WORK INSTRUCTION - Of all the lines in the entries below, give again exactly those starting at the line containing "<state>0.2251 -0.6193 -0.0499" and ending at the line containing "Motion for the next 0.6", both ends included, and no others.

##### THE RECORDS #####

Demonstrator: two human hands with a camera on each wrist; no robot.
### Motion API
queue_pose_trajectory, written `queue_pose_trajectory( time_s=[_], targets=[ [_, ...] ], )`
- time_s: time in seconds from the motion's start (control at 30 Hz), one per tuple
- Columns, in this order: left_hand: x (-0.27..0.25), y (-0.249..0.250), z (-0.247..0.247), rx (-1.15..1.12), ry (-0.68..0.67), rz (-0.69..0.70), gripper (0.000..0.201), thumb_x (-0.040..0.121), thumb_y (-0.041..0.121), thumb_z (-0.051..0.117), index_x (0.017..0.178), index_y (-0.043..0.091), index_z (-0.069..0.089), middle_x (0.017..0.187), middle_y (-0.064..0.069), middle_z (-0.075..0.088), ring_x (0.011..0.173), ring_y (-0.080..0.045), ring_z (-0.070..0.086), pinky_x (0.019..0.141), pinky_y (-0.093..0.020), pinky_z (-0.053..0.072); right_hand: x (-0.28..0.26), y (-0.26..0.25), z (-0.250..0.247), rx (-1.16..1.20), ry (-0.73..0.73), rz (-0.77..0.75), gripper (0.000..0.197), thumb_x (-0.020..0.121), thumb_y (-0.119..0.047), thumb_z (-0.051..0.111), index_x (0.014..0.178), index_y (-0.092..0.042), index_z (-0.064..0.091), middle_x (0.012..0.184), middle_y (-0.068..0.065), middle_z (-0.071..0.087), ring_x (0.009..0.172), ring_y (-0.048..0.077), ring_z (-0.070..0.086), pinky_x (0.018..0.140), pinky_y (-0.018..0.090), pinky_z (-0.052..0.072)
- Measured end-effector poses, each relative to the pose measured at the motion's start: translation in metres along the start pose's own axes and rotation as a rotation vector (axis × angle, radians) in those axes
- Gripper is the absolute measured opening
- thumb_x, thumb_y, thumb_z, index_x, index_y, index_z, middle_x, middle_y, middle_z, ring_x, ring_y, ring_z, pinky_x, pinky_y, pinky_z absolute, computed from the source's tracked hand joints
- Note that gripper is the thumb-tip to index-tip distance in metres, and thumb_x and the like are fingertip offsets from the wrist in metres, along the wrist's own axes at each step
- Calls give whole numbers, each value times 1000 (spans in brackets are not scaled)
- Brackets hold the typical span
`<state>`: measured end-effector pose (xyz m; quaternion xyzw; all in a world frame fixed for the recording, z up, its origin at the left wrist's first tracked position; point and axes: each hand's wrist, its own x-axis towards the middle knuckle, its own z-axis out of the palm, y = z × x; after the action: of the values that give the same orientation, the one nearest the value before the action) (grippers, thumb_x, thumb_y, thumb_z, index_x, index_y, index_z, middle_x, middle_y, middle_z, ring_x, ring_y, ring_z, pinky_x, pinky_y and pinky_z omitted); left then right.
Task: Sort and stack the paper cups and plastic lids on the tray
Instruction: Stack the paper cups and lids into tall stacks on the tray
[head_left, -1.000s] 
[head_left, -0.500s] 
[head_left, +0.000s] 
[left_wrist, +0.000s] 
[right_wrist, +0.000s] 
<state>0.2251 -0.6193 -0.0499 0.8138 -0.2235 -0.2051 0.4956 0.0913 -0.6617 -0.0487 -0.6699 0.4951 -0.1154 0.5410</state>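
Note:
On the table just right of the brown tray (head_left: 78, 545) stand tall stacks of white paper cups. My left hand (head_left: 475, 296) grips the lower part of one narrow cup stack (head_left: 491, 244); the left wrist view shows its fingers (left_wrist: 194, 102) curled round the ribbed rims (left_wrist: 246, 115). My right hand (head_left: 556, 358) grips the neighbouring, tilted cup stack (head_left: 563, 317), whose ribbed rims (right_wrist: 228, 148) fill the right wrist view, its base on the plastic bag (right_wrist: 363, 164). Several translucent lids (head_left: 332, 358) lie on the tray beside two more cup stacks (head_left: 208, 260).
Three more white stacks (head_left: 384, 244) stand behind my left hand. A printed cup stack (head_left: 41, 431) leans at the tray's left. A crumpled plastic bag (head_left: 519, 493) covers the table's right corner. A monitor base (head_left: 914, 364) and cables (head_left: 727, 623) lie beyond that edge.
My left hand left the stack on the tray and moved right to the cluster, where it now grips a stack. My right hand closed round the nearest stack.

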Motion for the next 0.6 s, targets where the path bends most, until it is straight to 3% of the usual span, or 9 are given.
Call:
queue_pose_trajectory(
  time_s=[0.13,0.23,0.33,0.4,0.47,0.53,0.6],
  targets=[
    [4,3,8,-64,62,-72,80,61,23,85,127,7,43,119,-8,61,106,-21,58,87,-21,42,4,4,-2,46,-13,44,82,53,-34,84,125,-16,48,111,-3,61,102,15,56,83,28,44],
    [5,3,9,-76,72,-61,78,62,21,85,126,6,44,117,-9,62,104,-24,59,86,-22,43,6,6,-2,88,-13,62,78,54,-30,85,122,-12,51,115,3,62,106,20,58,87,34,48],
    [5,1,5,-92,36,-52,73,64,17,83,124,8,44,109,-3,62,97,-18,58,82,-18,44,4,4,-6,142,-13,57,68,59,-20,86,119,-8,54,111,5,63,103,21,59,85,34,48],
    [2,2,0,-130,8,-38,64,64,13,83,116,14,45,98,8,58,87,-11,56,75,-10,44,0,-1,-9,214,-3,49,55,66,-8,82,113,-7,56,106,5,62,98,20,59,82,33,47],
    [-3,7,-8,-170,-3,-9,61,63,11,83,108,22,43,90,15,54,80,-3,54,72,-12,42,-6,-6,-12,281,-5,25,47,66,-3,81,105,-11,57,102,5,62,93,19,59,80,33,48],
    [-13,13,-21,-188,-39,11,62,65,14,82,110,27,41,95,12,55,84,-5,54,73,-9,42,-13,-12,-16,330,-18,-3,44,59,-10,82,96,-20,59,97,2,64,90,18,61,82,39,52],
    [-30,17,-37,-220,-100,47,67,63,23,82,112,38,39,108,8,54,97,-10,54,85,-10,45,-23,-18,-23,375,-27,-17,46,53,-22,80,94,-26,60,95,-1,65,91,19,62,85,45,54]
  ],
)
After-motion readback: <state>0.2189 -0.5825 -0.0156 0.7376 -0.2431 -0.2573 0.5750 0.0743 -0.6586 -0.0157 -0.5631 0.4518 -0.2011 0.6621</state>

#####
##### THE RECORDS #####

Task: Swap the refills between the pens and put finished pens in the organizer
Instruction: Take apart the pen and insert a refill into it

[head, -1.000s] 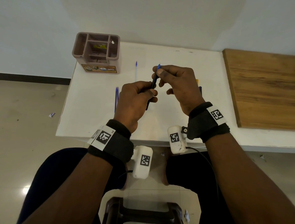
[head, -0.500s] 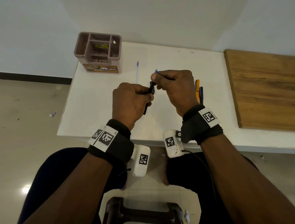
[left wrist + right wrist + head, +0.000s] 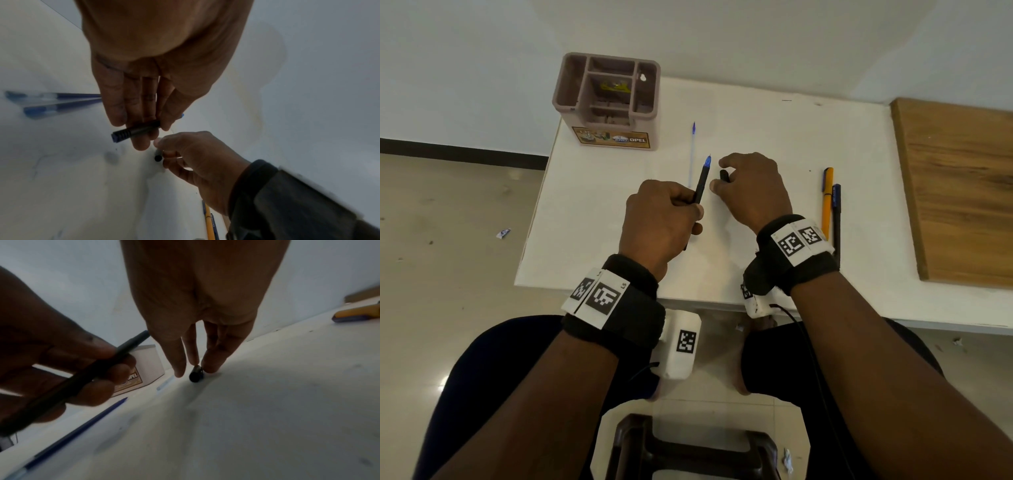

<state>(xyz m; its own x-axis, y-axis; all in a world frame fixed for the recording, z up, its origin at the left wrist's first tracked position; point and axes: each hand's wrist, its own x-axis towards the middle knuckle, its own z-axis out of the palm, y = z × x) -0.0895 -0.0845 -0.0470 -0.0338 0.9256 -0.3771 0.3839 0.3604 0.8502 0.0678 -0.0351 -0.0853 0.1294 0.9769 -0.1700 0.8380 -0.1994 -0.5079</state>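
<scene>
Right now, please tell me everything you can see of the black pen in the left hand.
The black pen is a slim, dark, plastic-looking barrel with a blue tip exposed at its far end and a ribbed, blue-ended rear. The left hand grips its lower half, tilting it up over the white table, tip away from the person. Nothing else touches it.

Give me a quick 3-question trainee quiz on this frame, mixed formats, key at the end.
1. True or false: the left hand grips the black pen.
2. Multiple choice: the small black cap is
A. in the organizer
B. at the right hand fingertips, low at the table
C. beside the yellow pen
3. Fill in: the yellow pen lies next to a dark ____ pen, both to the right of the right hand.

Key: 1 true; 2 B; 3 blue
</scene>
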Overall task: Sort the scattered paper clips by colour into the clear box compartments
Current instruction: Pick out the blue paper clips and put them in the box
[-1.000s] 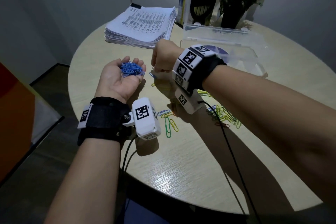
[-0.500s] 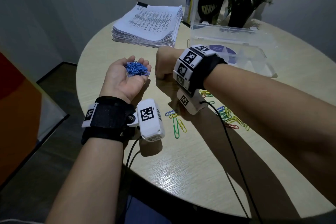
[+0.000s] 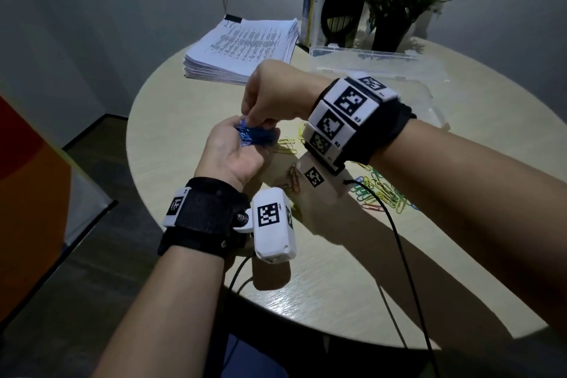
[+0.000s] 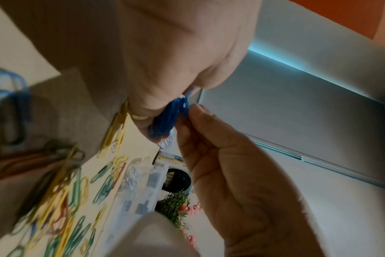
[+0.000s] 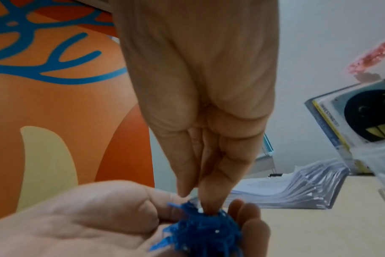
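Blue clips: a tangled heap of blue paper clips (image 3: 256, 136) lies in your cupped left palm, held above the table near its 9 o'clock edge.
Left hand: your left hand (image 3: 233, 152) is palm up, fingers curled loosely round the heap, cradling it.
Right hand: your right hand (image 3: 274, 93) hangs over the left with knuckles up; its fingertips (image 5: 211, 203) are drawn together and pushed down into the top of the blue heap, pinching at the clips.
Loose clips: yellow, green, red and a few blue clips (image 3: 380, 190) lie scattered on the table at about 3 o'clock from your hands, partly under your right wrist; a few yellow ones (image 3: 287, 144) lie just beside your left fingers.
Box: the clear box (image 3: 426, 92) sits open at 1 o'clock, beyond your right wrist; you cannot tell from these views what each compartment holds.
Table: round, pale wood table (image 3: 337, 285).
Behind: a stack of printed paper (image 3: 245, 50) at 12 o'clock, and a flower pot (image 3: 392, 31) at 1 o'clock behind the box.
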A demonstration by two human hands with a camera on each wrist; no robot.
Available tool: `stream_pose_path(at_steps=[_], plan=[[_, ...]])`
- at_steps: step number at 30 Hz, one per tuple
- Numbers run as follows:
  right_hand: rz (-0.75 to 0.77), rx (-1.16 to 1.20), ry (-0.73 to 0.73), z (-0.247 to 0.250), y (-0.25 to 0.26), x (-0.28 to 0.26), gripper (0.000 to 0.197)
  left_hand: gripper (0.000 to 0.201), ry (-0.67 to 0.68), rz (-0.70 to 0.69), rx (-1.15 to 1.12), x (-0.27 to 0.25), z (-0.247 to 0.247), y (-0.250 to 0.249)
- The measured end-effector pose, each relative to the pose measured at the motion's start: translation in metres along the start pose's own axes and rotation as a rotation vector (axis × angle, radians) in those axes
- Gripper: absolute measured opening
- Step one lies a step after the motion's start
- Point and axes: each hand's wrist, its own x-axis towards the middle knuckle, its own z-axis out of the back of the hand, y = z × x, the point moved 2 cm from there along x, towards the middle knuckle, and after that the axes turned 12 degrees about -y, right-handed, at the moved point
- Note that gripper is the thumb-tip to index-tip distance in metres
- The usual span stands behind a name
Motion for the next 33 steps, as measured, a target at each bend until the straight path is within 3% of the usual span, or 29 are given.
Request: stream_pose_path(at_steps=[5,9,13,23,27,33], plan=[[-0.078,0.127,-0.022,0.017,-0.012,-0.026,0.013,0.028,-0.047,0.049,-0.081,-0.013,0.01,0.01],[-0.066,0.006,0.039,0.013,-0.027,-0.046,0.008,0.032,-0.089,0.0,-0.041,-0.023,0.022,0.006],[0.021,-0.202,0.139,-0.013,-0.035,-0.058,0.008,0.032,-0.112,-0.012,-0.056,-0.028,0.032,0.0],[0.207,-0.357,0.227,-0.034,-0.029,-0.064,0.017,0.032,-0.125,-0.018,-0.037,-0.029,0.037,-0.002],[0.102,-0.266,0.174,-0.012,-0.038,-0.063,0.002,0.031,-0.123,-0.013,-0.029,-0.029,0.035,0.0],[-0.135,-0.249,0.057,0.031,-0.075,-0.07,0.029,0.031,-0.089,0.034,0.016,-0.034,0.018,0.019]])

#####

REPLY -
<state>0.2251 -0.6193 -0.0499 0.8138 -0.2235 -0.2051 0.4956 0.0913 -0.6617 -0.0487 -0.6699 0.4951 -0.1154 0.5410</state>
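Note:
On the table just right of the brown tray (head_left: 78, 545) stand tall stacks of white paper cups. My left hand (head_left: 475, 296) grips the lower part of one narrow cup stack (head_left: 491, 244); the left wrist view shows its fingers (left_wrist: 194, 102) curled round the ribbed rims (left_wrist: 246, 115). My right hand (head_left: 556, 358) grips the neighbouring, tilted cup stack (head_left: 563, 317), whose ribbed rims (right_wrist: 228, 148) fill the right wrist view, its base on the plastic bag (right_wrist: 363, 164). Several translucent lids (head_left: 332, 358) lie on the tray beside two more cup stacks (head_left: 208, 260).
Three more white stacks (head_left: 384, 244) stand behind my left hand. A printed cup stack (head_left: 41, 431) leans at the tray's left. A crumpled plastic bag (head_left: 519, 493) covers the table's right corner. A monitor base (head_left: 914, 364) and cables (head_left: 727, 623) lie beyond that edge.
My left hand left the stack on the tray and moved right to the cluster, where it now grips a stack. My right hand closed round the nearest stack.
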
Motion for the next 0.6 s, targets where the path bends most, until it is straight to 3% of the usual span, or 9 are given.

Nothing further is needed for this answer.